As technology continues to transform the skills that today’s students need to shape their future, many countries are responding by layering more content on top of their school curricula and timetables. Adding new subject material is an easy way for education systems to show that they are responding to emerging demands, but it is always harder to remove older material. As a result, teachers plough through a large amount of content, leaving students with a limited depth of understanding – one that is a mile wide and an inch deep.

In today’s technology-rich world, many schools have begun teaching coding, the language we use to instruct today’s computers. It’s a skill that is in high demand, and there are intriguing examples of schools across the world teaching it in ways that are relevant and engaging for students. But the risk is that we will again be teaching students today’s techniques to solve tomorrow’s problems; by the time today’s students graduate, these techniques might already be obsolete. We should instead focus on the computational thinking that underpins these techniques – and that students can use to shape the technologies of tomorrow.

We need to think more systematically about what we want to achieve from the design of curricula, rather than continuing to add more “stuff” to what is already being taught. Twenty-first-century curricula need to be characterised by rigour (building what is being taught on a high level of cognitive demand); by focus (prioritising depth over breadth of content to achieve conceptual understanding); and by coherence (sequencing instruction based on a scientific understanding of learning progressions and human development). Curricula need to remain true to the disciplines, while aiming at interdisciplinary learning and building students’ capacity to analyse problems through multiple lenses.

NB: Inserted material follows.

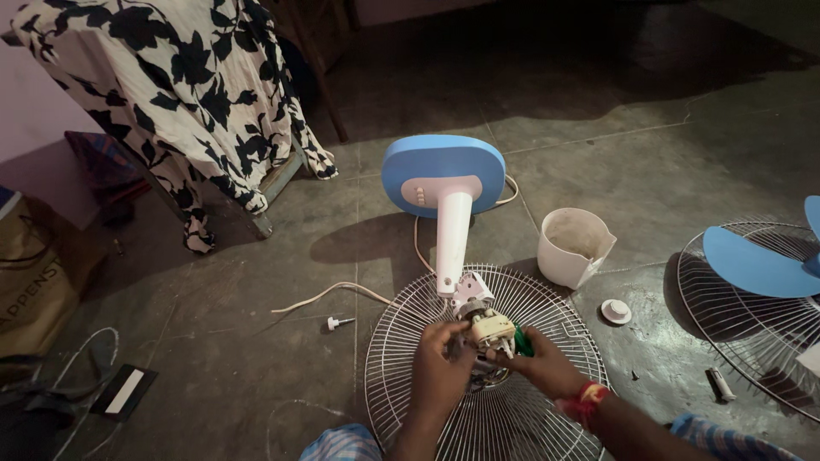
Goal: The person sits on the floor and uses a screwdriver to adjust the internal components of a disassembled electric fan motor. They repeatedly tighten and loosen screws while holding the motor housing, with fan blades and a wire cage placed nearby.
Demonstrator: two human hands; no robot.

Curricula need to balance knowledge of discipline content with knowledge about the underlying nature and principles of disciplines. To help students address unknown future problems, curricula also need to focus on areas with the highest transfer value – in other words, they need to prioritise knowledge, skills and attitudes that can be learned in one context and applied to others. And to bring teachers along with this idea, they need to be explicit about the theory of action for how this transfer occurs. They need to balance the cognitive, social and emotional aspects of learning, and help teachers make shared responsibility among students part of the learning process. They need to frame learning in relevant and realistic contexts, and help teachers use approaches that are thematic, problem-based, project-based and centred around co-creation with their colleagues and their students. These are the principles against which we should assess any proposals to teach coding.